▶ [INFORMATION PROVIDED]
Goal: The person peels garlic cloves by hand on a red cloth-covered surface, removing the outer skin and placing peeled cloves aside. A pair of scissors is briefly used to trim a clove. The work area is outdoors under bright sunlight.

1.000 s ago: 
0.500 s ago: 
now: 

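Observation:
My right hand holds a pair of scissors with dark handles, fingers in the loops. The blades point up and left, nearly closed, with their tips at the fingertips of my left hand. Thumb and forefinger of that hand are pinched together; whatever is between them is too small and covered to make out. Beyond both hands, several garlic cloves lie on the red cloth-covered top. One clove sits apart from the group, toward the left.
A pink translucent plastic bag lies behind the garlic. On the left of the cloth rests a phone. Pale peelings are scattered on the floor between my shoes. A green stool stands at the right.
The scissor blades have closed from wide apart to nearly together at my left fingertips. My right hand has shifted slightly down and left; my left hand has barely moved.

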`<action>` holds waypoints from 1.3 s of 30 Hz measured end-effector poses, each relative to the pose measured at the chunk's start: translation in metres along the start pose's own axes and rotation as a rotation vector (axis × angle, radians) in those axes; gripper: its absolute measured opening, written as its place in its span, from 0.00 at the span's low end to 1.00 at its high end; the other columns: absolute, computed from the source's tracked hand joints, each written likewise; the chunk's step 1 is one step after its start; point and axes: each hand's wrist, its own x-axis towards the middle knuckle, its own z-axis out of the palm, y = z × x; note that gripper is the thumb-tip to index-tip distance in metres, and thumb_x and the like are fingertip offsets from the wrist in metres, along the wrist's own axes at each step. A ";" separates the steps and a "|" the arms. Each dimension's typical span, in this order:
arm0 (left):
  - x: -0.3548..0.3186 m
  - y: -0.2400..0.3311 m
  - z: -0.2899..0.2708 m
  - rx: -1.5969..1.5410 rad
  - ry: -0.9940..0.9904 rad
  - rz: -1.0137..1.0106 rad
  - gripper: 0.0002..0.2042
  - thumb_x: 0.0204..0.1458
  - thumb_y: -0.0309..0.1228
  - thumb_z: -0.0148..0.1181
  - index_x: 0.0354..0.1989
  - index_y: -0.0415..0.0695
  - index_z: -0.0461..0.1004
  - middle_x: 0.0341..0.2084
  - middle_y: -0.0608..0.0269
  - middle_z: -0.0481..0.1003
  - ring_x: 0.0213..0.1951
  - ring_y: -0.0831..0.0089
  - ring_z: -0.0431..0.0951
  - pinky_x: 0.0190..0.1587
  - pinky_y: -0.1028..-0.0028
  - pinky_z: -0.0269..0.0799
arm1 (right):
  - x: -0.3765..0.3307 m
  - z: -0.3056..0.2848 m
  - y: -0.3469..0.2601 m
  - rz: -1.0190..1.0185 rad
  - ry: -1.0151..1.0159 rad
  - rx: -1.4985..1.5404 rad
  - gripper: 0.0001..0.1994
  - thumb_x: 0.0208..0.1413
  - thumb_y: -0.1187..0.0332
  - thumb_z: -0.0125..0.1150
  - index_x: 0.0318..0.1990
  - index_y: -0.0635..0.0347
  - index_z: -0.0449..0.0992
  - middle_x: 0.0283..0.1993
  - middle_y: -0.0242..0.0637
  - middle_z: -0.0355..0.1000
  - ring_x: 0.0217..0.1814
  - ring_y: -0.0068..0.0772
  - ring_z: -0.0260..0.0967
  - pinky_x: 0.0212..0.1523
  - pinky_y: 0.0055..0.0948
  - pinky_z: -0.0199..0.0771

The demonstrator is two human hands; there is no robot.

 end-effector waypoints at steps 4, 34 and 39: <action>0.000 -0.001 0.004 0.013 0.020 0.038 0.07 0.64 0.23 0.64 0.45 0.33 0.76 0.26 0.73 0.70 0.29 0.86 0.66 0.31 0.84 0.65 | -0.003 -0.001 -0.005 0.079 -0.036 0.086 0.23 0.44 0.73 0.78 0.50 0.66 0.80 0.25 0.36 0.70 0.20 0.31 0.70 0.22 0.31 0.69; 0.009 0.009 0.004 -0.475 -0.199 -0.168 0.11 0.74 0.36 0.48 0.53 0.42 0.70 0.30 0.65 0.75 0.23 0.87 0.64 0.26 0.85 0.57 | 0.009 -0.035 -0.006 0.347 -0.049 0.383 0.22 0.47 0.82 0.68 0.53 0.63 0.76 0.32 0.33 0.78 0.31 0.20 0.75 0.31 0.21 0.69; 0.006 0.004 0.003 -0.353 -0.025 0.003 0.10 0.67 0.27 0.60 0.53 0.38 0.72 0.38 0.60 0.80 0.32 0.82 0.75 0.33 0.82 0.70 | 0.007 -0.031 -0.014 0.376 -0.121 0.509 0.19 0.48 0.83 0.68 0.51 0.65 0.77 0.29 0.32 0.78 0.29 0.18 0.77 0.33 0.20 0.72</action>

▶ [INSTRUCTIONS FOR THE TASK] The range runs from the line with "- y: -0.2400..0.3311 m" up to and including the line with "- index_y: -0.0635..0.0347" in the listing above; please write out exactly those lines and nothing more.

▶ [REPLY TO THE TASK]
  - y: -0.2400..0.3311 m
  - z: -0.2899..0.2708 m
  - rx: -1.5969..1.5410 rad
  - ry: -0.9940..0.9904 rad
  - rz: -1.0137..1.0106 rad
  - gripper: 0.0002..0.2042
  - thumb_x: 0.0204..0.1458
  - thumb_y: -0.0309..0.1228
  - thumb_z: -0.0148..0.1181
  - index_x: 0.0354..0.1989
  - index_y: -0.0415..0.0695
  - index_z: -0.0461..0.1004
  - middle_x: 0.0341..0.2084
  - middle_y: -0.0608..0.0269
  - middle_z: -0.0481..0.1003
  - ring_x: 0.0213..0.1951
  - ring_y: -0.0831..0.0089
  - ring_z: -0.0431..0.0951
  - pinky_x: 0.0190..0.1587
  - pinky_y: -0.1028..-0.0028
  - pinky_z: -0.0269..0.0799
arm1 (right):
  - x: -0.3765..0.3307 m
  - z: -0.3056..0.2848 m
  - y: -0.3469..0.2601 m
  - rz: -1.0190..1.0185 rad
  - ry: -1.0151..1.0159 rad
  - rx: -1.4985..1.5404 rad
  - gripper: 0.0001..0.1994
  - thumb_x: 0.0208..0.1413
  - thumb_y: -0.1187..0.0332
  - thumb_z: -0.0125..0.1150
  - index_x: 0.0318..0.1990
  - index_y: -0.0635..0.0347

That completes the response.